WORK INSTRUCTIONS>
Pull out each line of the records holding the string "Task".
RECORDED INFORMATION: Begin
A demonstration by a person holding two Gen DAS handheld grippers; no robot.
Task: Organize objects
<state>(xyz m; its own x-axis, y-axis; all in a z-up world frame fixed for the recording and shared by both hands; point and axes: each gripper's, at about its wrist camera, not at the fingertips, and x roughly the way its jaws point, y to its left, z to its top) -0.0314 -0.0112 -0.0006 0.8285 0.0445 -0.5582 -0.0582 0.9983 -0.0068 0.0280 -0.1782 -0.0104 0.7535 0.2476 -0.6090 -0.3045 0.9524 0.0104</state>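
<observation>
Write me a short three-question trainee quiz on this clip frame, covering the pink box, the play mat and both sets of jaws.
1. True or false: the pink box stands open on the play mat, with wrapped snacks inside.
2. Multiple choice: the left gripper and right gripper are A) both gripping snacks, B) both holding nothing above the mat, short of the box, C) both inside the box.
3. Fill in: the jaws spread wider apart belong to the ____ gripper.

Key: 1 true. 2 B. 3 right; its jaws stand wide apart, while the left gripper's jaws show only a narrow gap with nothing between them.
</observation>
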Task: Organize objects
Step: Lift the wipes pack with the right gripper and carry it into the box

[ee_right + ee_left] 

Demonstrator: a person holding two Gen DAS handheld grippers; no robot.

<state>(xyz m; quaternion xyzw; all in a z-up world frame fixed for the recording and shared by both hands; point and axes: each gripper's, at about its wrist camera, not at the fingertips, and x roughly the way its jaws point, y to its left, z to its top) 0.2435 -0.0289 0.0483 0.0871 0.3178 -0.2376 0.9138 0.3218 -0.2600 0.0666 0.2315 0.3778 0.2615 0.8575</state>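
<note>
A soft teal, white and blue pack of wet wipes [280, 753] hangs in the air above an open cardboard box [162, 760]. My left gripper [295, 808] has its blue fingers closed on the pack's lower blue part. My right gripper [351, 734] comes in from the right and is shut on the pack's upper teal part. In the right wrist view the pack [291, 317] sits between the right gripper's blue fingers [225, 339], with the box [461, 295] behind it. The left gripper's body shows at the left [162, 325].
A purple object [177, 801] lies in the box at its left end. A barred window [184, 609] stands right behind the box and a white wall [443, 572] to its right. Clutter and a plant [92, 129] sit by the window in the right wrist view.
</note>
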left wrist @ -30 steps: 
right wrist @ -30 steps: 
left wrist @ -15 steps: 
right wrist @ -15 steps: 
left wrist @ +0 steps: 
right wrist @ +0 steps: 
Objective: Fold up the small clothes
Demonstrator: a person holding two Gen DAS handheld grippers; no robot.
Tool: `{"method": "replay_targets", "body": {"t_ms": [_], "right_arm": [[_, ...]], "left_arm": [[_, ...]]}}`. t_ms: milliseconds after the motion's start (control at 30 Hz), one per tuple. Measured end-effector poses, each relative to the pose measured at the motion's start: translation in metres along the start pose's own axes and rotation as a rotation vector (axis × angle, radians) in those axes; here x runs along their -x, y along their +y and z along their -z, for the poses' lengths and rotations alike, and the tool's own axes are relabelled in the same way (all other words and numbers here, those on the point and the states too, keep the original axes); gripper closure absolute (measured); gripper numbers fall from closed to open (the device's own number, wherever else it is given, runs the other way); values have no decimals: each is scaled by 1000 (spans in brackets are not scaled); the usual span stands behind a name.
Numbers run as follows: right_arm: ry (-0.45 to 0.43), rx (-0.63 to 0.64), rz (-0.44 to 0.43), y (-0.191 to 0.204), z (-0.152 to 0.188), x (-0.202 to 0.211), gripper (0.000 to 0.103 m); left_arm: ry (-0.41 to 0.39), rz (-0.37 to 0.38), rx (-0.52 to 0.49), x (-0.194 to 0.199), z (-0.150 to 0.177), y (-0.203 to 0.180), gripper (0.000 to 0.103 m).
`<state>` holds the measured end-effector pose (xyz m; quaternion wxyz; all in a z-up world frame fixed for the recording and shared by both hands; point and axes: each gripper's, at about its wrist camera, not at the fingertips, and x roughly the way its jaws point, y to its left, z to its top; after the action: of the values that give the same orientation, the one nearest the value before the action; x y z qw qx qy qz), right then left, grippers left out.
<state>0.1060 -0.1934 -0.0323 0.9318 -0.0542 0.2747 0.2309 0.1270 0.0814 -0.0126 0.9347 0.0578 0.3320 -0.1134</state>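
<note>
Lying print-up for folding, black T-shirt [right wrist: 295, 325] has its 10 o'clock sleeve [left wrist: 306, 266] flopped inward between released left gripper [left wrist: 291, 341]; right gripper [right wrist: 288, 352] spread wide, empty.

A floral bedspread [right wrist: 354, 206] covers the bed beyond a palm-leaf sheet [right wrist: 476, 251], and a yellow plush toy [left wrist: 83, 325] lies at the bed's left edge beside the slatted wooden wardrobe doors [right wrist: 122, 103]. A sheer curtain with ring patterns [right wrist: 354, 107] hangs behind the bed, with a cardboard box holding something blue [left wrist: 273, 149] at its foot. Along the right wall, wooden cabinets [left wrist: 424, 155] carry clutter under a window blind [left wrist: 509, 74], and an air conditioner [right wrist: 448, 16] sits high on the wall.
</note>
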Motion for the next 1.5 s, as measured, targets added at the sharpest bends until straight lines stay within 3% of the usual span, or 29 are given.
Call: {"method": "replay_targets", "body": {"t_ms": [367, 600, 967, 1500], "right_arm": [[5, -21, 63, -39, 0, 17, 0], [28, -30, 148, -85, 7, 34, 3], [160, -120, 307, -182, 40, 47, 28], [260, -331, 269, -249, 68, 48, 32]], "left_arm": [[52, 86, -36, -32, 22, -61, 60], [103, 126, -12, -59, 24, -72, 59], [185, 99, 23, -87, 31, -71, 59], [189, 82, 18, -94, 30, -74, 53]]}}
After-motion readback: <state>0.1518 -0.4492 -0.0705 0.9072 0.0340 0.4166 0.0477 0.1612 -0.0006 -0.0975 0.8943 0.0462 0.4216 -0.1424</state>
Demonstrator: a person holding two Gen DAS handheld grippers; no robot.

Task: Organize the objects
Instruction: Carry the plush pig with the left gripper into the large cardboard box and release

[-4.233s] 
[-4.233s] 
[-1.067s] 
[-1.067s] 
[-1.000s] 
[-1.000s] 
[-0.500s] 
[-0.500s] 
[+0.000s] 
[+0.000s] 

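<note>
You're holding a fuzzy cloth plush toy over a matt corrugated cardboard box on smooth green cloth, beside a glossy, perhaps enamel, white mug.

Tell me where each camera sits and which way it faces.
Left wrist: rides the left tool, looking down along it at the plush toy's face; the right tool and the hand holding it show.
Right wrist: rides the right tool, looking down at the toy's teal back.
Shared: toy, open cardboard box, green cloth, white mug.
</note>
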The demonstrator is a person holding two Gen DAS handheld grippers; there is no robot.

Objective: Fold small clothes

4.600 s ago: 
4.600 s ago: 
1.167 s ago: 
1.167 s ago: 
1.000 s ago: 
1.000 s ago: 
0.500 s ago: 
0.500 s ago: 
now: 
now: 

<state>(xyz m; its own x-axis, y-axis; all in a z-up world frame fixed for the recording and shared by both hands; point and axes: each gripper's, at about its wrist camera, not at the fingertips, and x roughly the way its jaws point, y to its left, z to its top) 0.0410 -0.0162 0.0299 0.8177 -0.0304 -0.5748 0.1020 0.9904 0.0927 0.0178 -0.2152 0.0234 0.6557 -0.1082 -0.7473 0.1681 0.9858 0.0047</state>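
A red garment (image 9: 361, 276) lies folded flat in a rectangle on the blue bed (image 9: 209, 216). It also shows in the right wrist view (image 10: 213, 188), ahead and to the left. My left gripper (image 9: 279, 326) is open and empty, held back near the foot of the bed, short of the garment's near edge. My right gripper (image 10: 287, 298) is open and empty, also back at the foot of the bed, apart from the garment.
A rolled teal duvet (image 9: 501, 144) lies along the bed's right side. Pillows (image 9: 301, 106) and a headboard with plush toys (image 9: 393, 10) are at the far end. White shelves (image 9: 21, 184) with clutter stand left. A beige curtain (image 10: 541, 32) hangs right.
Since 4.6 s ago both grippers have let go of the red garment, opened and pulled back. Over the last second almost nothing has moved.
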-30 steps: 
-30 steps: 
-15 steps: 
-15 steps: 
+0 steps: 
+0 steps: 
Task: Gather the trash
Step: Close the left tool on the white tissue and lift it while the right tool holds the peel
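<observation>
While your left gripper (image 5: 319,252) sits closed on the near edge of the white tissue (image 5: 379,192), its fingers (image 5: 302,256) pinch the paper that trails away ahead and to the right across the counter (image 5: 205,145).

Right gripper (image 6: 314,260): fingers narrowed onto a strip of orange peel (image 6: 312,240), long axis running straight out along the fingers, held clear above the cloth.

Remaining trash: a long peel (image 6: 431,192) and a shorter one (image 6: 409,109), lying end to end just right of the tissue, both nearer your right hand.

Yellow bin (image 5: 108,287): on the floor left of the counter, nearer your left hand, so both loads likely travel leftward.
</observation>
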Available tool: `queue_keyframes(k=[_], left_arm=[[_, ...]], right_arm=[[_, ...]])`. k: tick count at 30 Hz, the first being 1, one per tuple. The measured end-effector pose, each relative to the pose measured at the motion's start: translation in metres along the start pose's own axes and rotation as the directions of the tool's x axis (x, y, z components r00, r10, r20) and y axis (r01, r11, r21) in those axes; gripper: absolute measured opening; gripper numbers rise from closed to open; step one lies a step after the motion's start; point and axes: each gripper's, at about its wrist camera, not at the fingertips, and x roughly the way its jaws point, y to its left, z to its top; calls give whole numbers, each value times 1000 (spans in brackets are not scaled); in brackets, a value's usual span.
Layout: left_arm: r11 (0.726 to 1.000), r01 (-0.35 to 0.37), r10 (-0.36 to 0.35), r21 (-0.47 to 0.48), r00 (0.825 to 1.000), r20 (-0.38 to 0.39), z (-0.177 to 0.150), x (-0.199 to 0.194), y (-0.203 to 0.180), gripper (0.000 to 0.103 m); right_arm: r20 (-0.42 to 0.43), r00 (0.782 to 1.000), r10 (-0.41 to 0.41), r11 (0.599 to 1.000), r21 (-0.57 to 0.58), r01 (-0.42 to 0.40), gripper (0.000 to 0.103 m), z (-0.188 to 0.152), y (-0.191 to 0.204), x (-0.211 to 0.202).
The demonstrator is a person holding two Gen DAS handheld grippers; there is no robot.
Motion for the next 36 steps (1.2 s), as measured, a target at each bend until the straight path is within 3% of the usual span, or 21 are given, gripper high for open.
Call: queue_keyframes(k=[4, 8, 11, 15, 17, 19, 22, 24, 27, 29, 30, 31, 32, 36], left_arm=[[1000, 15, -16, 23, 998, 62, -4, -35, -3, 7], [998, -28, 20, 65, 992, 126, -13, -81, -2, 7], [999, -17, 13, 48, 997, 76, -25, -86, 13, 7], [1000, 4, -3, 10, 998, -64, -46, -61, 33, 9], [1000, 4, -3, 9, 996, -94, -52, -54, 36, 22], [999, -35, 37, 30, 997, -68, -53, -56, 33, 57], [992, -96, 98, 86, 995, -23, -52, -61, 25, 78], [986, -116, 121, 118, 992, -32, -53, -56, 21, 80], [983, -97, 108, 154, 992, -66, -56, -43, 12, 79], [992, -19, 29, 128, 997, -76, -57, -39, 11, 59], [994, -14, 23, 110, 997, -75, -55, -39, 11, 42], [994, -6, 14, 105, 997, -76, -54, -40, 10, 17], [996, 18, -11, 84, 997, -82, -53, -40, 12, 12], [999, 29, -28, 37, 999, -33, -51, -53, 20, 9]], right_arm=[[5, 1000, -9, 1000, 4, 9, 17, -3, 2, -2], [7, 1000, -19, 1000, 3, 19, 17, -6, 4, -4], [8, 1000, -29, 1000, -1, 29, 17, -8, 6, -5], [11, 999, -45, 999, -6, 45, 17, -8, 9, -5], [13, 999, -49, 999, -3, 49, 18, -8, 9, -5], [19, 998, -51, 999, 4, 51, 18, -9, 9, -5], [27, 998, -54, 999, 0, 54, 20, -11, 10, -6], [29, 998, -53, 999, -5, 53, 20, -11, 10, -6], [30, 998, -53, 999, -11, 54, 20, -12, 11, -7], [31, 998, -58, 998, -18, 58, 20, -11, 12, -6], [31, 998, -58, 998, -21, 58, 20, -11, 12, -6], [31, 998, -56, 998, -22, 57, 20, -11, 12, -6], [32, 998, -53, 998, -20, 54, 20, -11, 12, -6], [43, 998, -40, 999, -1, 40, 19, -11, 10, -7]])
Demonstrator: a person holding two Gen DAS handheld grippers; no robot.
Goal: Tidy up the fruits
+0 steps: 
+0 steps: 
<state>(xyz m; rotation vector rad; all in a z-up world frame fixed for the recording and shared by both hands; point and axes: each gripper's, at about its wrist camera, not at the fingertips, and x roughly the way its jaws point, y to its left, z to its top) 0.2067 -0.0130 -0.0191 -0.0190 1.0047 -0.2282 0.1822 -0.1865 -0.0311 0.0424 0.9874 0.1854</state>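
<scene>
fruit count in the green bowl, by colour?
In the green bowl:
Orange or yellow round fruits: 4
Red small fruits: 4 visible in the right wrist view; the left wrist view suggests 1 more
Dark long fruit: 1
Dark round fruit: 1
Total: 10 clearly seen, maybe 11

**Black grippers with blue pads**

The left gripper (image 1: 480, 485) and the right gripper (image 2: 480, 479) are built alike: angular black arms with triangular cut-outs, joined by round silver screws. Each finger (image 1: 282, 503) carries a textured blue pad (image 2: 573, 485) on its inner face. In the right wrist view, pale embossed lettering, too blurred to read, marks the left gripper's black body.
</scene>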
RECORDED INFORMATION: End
RESPONSE AREA>
Task: Organize objects
Task: Organize objects
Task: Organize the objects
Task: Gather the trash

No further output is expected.